During 2020, the faculty has run seven seminar days, compared with “usually about four or five”, and “the attendance is much higher than the offline ones. So we get 50 to 60 people listening…and that has the effect of exposure to other disciplines.” At the same time, there has been a surge in applications to begin PhDs, and Canberra is trialling a system to “onboard” new research students who are still overseas until they are able to enter Australia. “So our researchers are struggling, but they are persevering and thriving.”

Erica Walls-Nichols, Canberra’s manager of policy and programmes for graduate research, said the research office had needed to field questions from researchers about what to do, while having little idea of what the correct response was and what government regulations allowed. “It was quite a time for us in the graduate research office…Almost immediately our graduate researchers came to us for advice and at the beginning of this experience we just didn’t know.”

Helping international students, who had complex visa issues or were returning home, had been particularly challenging, Walls-Nichols said.

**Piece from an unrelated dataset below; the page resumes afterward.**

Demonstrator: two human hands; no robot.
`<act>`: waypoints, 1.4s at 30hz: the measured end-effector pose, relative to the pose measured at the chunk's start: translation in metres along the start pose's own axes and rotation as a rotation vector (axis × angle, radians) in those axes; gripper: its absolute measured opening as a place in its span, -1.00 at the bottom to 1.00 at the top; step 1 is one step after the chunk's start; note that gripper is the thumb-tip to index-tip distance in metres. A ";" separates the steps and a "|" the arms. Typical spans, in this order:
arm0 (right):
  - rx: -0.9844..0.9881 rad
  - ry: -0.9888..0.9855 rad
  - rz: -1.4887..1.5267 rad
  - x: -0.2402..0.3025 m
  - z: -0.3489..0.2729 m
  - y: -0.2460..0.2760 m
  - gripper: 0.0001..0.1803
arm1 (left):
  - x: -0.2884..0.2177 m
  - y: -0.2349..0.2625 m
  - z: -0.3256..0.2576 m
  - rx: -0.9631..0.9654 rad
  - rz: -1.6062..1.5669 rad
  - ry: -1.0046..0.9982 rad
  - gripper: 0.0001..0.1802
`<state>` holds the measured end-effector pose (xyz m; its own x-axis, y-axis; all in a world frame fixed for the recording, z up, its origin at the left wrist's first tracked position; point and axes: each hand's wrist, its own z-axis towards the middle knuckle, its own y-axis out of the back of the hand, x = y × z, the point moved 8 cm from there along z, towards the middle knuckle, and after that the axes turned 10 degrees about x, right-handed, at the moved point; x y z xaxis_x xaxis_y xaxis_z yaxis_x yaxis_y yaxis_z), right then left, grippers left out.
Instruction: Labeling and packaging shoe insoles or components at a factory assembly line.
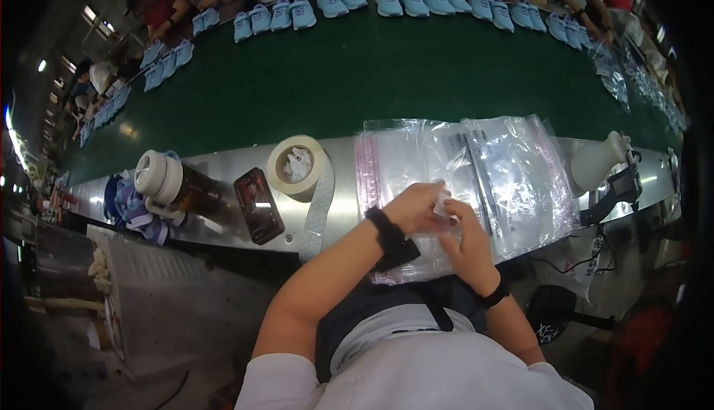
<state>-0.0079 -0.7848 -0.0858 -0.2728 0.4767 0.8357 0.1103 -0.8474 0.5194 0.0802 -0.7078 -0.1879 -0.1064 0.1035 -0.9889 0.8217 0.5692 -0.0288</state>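
Note:
A small white slip (442, 203) is pinched between the fingers of my left hand (416, 208) and those of my right hand (468, 245). What is on it is too small to make out. Both hands are closed and meet over a stack of clear plastic bags (416, 159) with pink-edged sides, spread on the metal ledge. Left of the bags stands a label roll (281, 168) with crumpled white paper in its core; its pale strip hangs toward the ledge's near edge.
A phone (259, 205) and a brown-filled bottle (195, 188) with a white lid lie left of the roll. Right of the bags is a whitish bottle (599, 159) beside a black device (623, 187). Light-blue shoes (413, 0) line the green conveyor's (327, 75) far side, where other people work.

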 end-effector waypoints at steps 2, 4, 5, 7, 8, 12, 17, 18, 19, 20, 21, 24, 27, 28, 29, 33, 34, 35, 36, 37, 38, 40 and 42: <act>0.070 -0.069 -0.130 -0.010 -0.011 -0.002 -0.29 | -0.024 -0.027 -0.028 0.021 -1.011 0.432 -0.25; 0.059 0.095 -0.573 0.025 -0.011 -0.007 -0.22 | -0.049 -0.029 -0.051 0.041 -0.951 0.319 -0.04; 0.063 0.062 -0.664 0.033 -0.011 -0.011 -0.29 | -0.054 -0.027 -0.065 0.025 -0.953 0.234 -0.07; 0.056 0.096 -0.628 0.026 -0.007 -0.020 -0.37 | -0.064 -0.028 -0.091 -0.073 -0.909 0.170 -0.10; 0.049 0.148 -0.609 0.019 -0.003 -0.023 -0.46 | -0.072 -0.022 -0.100 -0.170 -0.861 0.078 -0.14; -0.390 -0.352 0.597 -0.083 -0.019 0.045 -0.83 | -0.068 -0.006 -0.176 -0.468 -0.535 -0.014 -0.51; -0.924 -0.428 0.651 -0.141 -0.100 0.146 -0.80 | 0.031 0.019 -0.312 -1.139 -0.255 0.235 -0.64; -0.951 -0.498 0.573 -0.158 -0.122 0.157 -0.79 | 0.057 0.022 -0.328 -1.204 -0.295 0.342 -0.63; -0.953 -0.503 0.557 -0.171 -0.138 0.169 -0.79 | 0.078 0.027 -0.334 -1.206 -0.284 0.295 -0.61; -0.944 -0.600 0.403 -0.183 -0.156 0.179 -0.77 | 0.098 0.032 -0.338 -1.213 -0.268 0.252 -0.57; -0.927 -0.695 0.252 -0.188 -0.168 0.185 -0.74 | 0.103 0.042 -0.333 -1.077 0.057 0.353 -0.52; -1.057 -0.509 -0.808 -0.125 -0.150 0.200 -0.68 | 0.116 0.049 -0.308 -0.726 0.540 0.604 -0.55; -0.871 -0.237 -0.928 -0.048 -0.100 0.163 -0.62 | 0.095 0.036 -0.279 -0.536 0.731 0.347 -0.81; -0.775 -0.150 -0.757 -0.036 -0.087 0.144 -0.67 | 0.095 0.029 -0.274 -0.464 0.613 0.452 -0.81; -0.582 -0.199 -0.415 -0.047 -0.076 0.120 -0.71 | 0.061 0.019 -0.258 -0.416 0.404 0.430 -0.80; 0.320 0.009 0.234 0.015 -0.018 -0.023 -0.78 | -0.004 -0.011 -0.229 -0.389 -0.522 0.213 -0.78; 0.462 0.151 0.279 0.034 -0.012 -0.052 -0.77 | -0.016 -0.013 -0.224 -0.424 -0.596 0.169 -0.76; 0.531 0.104 0.390 0.043 -0.008 -0.075 -0.80 | -0.022 -0.014 -0.219 -0.457 -0.607 0.145 -0.76; 0.598 0.053 0.498 0.049 -0.007 -0.091 -0.82 | -0.027 -0.015 -0.214 -0.484 -0.619 0.121 -0.75; 0.595 0.058 0.497 0.047 -0.006 -0.098 -0.82 | -0.032 -0.013 -0.211 -0.509 -0.548 0.131 -0.75; 0.612 -0.136 0.608 0.031 -0.006 -0.109 -0.85 | -0.031 -0.015 -0.209 -0.506 -0.543 0.128 -0.75; 0.619 -0.328 0.711 0.024 -0.006 -0.117 -0.86 | -0.028 -0.026 -0.209 -0.458 -0.462 0.167 -0.80; 0.542 -0.539 0.938 0.021 -0.005 -0.118 -0.88 | -0.024 -0.037 -0.204 -0.358 -0.462 0.164 -0.82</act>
<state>-0.0311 -0.6755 -0.1301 0.5465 -0.1250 0.8281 0.4733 -0.7696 -0.4286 -0.0620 -0.5645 -0.1336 -0.5158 -0.1116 -0.8494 0.4337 0.8210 -0.3712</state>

One PhD student told the seminar that as well as juggling her research work, which needed to be reframed because in-person interviews were impossible, she was teaching, parenting and dealing with “toxic positivity”, such as people telling her that the lockdown would give her time to write her thesis.

Nolan’s own research project on Indigenous media use, funded by the Australian Research Council, was upended when a host organisation was unable to keep working with his team. He said he had learned to be flexible: “‘Get to the end of this year’ has been the mantra.”

“Work with your partners…but also appreciate that they are going through much the same challenges as you are.”

The pandemic has been difficult not only for researchers “but also for the communities that we’re connected with”, he said. “Sometimes life is a bit bigger than our work lives and we need to give ourselves a bit of a break.”